--- Exercise materials ---

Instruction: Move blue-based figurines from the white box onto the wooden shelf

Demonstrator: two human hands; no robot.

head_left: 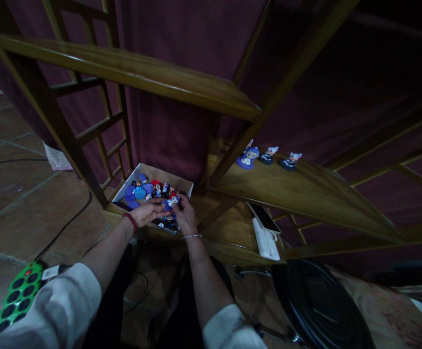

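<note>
Over a shallow cardboard box [181,183] my two hands meet at one small figurine [172,200] with a purple base. My left hand [148,212], red beaded bracelet at its wrist, has its fingers on the base side. From the right, my right hand [185,213], with a silvery bangle, pinches the figurine's other side. Several more figurines [158,189] in red, blue and black lie jumbled in the box, along with purple and blue round bases [140,194]. The hands hide part of the box's contents.
More figurines stand on a wooden shelf [298,194] to the right, among them a purple one [248,157]. Below lies a white object [265,240] beside a dark flat panel. Wooden posts frame the box. A black stool [320,305] and a green device [18,295] stand near.
</note>
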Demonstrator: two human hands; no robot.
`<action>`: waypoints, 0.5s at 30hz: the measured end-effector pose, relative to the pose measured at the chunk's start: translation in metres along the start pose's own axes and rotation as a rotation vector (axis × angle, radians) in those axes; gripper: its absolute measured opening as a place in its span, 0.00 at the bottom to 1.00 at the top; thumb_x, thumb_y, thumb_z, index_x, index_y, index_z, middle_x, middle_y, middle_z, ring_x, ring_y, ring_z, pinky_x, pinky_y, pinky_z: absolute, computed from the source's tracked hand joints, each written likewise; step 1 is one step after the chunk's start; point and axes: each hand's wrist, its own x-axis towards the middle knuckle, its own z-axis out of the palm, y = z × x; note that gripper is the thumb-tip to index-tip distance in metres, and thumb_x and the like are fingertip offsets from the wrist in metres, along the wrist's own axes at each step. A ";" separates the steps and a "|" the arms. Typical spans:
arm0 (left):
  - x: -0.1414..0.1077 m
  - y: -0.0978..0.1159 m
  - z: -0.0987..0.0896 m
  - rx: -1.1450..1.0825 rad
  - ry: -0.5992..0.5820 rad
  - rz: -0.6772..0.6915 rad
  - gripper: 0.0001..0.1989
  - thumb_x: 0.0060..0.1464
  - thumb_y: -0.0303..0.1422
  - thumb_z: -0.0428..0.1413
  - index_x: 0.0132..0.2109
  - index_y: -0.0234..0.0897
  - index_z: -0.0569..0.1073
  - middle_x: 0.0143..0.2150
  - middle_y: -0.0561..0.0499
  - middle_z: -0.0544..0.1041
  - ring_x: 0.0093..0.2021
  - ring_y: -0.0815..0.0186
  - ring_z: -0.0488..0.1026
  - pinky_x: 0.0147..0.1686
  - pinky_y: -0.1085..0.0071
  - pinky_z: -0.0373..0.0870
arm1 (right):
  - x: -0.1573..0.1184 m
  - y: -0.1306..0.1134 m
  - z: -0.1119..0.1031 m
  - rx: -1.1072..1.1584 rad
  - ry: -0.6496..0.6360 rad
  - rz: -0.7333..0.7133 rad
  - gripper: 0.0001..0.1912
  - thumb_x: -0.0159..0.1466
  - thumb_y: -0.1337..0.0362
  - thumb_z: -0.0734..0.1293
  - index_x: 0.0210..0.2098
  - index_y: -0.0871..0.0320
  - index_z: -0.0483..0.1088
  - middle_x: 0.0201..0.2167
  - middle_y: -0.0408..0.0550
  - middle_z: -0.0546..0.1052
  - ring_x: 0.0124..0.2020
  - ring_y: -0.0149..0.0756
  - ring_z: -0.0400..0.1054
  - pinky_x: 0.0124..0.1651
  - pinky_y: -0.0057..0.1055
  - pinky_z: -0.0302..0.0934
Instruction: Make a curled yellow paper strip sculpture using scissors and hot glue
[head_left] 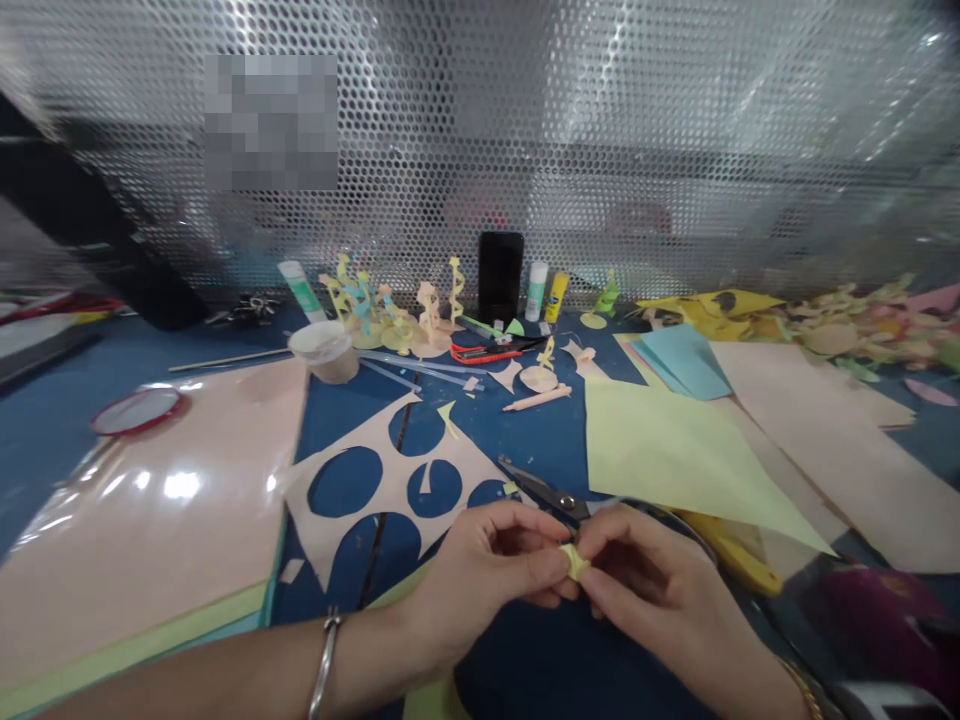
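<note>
Between the fingertips of both hands is a small folded piece of yellow paper (574, 562). My left hand (499, 560) pinches its left side, thumb against fingers. From the right, my right hand (652, 570) pinches the other edge. Just beyond my fingers lies a pair of dark scissors (559, 498), its blades pointing away to the left and its handles partly hidden by my right hand. A pale pink paper sheet (394, 495) with several round holes cut out lies to the left of my hands.
Plastic-wrapped pink paper (202, 480) lies at left, with a white tub (324, 350) behind it. Small paper figures (367, 310), a phone (500, 275) and glue sticks (537, 290) stand along the perforated metal panel. Yellow-green paper (675, 440) is at right.
</note>
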 end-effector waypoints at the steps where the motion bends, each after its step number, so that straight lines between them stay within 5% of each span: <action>1: -0.001 0.000 0.001 -0.006 -0.003 -0.004 0.11 0.45 0.31 0.68 0.36 0.33 0.77 0.25 0.52 0.80 0.27 0.72 0.78 0.28 0.80 0.72 | -0.001 0.001 0.000 -0.012 0.008 -0.009 0.04 0.59 0.64 0.69 0.29 0.56 0.69 0.26 0.43 0.75 0.27 0.31 0.72 0.30 0.24 0.67; 9: -0.002 0.002 0.004 -0.035 0.012 -0.004 0.15 0.41 0.32 0.70 0.36 0.32 0.76 0.24 0.53 0.79 0.27 0.70 0.78 0.29 0.77 0.73 | -0.003 0.013 0.001 0.091 0.104 0.039 0.12 0.55 0.56 0.73 0.26 0.56 0.70 0.24 0.43 0.74 0.23 0.30 0.68 0.26 0.25 0.66; 15: -0.001 0.002 0.001 -0.002 0.000 0.017 0.13 0.44 0.32 0.68 0.37 0.33 0.76 0.26 0.53 0.79 0.28 0.71 0.78 0.29 0.79 0.71 | 0.004 0.016 0.000 0.307 -0.023 0.090 0.13 0.56 0.58 0.73 0.27 0.58 0.67 0.22 0.42 0.75 0.20 0.26 0.67 0.23 0.22 0.64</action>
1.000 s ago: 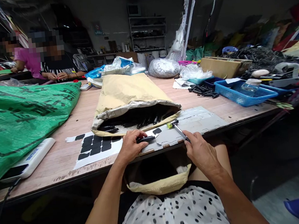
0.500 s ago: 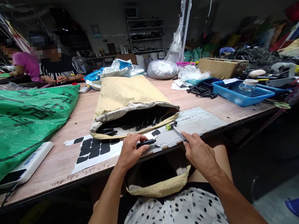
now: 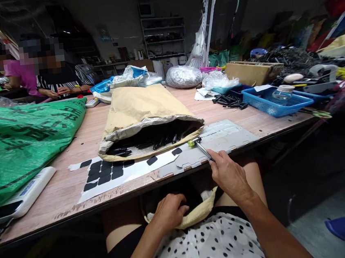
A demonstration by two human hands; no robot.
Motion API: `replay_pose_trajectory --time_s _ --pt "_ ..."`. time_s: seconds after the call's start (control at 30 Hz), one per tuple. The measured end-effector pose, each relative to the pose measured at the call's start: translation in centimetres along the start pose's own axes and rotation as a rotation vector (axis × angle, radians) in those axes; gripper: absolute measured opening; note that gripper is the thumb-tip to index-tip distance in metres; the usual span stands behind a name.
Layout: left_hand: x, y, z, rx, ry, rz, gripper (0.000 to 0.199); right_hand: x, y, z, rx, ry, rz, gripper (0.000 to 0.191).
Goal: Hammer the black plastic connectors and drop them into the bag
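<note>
My right hand [image 3: 230, 176] is closed round the handle of a small hammer [image 3: 204, 150]. Its yellow-green and black head rests over a grey cardboard sheet [image 3: 223, 140] at the table's front edge. My left hand [image 3: 172, 212] is down at the mouth of a yellow paper sack [image 3: 197, 216] on my lap. Its thumb and forefinger are apart, with nothing visible between them against the dark inside. To the left of the hammer lies a white backing sheet [image 3: 136, 169] with several black rounded stickers [image 3: 103, 172]. Behind it, an open yellow sack [image 3: 145, 103] contains black slender parts [image 3: 164, 139].
On the left stand a green woven sack [image 3: 31, 131] and a white device [image 3: 25, 195] with a cable. To the right are a blue basket [image 3: 276, 103], loose black parts [image 3: 229, 101] and a cardboard box [image 3: 248, 73]. Two people [image 3: 59, 81] sit at the far left.
My left hand has moved from above the table down to the lap sack; the black rod-like piece it held is out of sight. A black sticker now shows where that hand was.
</note>
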State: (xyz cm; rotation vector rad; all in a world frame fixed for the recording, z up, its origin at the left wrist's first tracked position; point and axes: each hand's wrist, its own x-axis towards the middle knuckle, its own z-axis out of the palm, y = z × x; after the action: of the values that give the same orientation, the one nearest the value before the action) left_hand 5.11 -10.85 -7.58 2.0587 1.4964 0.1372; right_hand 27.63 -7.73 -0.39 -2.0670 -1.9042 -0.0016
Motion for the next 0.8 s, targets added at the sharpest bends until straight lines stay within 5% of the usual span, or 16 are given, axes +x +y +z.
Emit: replay_pose_trajectory --time_s 0.1,0.23,0.37,0.43,0.6,0.7,0.8 --pt "-1.0 1.8 -2.4 -0.033 0.014 0.149 0.015 0.0 -0.1 -0.1 -0.002 0.004 0.003 0.042" --pt "-1.0 2.4 -8.7 -0.2 0.122 0.209 0.018 0.0 -0.1 -0.2 -0.006 0.006 -0.006 0.042" --pt "0.7 -2.0 -15.4 0.024 0.749 -0.059 0.02 0.0 -0.2 -0.3 -0.01 0.007 -0.002 0.041" --pt "1.6 -4.8 -17.8 0.188 0.878 -0.28 0.017 0.0 -0.1 -0.3 -0.011 0.001 0.003 0.041" --pt "2.7 -7.9 -20.1 0.254 0.628 -0.619 0.031 0.1 -0.1 -0.3 -0.005 -0.003 0.009 0.042" --pt "2.6 -7.2 -20.0 0.342 0.605 -0.608 0.027 0.1 -0.1 -0.3 -0.002 -0.005 0.001 0.043" --pt "2.2 -5.1 -19.0 0.45 0.709 -0.439 0.029 0.1 -0.1 -0.3 0.009 -0.002 -0.011 0.044"
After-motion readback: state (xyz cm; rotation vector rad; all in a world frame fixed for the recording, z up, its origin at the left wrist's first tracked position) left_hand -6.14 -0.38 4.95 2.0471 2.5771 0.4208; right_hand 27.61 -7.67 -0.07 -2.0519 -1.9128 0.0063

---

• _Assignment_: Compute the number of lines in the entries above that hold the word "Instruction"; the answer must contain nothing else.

• _Exercise result_: 2